Ab nächstem Jahr können die Bewohner zudem wählen, ob sie ganztags arbeiten oder nachmittags diverse Kurse absolvieren oder Sport machen wollen. Denn nicht alle schaffen einen ganzen Arbeitstag.
Gemeinsame Entscheidungen
Was die Dorfgemeinschaften noch ausmacht: „Nicht die Betreuer bestimmen, was zu tun ist, sondern es entsteht ein Dialog“, sagt Lohmer.
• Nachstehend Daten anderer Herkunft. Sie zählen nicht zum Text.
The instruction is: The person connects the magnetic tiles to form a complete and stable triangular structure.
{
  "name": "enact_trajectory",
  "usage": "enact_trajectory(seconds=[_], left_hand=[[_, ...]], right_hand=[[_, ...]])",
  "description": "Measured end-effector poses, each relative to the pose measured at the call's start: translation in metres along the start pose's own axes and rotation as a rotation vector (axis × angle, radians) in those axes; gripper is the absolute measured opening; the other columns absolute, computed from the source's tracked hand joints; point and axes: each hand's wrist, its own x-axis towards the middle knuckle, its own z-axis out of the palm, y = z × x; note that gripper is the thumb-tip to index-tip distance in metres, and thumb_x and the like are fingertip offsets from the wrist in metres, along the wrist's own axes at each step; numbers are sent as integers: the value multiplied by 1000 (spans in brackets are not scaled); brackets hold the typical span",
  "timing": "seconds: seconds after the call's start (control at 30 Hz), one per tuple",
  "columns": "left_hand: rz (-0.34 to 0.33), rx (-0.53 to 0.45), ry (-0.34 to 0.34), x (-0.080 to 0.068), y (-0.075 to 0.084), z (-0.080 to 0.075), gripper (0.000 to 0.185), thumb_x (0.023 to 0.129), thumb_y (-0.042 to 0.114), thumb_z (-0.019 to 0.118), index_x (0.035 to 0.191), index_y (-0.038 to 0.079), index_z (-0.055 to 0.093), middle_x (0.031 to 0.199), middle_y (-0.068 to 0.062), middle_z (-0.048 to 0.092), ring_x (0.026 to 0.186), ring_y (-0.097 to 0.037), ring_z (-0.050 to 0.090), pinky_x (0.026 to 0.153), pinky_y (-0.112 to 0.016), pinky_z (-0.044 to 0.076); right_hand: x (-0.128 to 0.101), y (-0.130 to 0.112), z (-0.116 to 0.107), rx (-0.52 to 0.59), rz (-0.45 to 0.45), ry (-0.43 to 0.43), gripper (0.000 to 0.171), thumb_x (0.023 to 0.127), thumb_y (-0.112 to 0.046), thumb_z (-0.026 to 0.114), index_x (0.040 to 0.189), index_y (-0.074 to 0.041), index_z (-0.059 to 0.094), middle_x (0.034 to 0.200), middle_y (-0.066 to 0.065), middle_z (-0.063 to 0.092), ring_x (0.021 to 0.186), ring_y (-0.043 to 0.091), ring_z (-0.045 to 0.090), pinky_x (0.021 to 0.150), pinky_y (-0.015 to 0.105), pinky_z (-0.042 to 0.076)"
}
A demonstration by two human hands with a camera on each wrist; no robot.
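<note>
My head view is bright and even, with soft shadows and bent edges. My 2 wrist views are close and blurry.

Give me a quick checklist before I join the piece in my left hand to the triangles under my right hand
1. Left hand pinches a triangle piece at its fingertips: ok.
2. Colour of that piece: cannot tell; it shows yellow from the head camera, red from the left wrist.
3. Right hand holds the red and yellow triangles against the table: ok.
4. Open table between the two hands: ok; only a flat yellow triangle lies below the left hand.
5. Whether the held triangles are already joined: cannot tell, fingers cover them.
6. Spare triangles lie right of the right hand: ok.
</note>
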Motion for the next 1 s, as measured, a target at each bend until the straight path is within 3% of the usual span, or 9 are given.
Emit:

Gemeinsam wird auch besprochen, wohin sich der Bewohner entwickeln will. „Das ist das besondere, dass wir auf den Beziehungsraum zwischen Bewohner und Betreuer achten“, sagt Vereinsvorsitzender Michael Mullen, der manche Bewohner der Dorfgemeinschaften seit Anbeginn kennt.
Die Mitarbeiter sind also auch Vermittler zwischen den Bewohnern und ihren Familien. Etwa, wenn sich Beziehungen zwischen den Bewohnern entwickeln. Sogar Pärchenwohnungen sind dafür vorgesehen. „Das Schlüsselwort ist Vertrauen“, sagt Mullan. Dass das Konzept funktioniert, zeigt die lange Warteliste. 150 Leute werden derzeit in Evidenz gehalten.
Auch Georg Feichtinger fühlt sich zu Hause. Er kann es nicht erwarten in die Natur zu kommen. Wie gut, dass am Nachmittag Laub für den Kompost gesammelt wird. Da lässt er sogar die Säge liegen.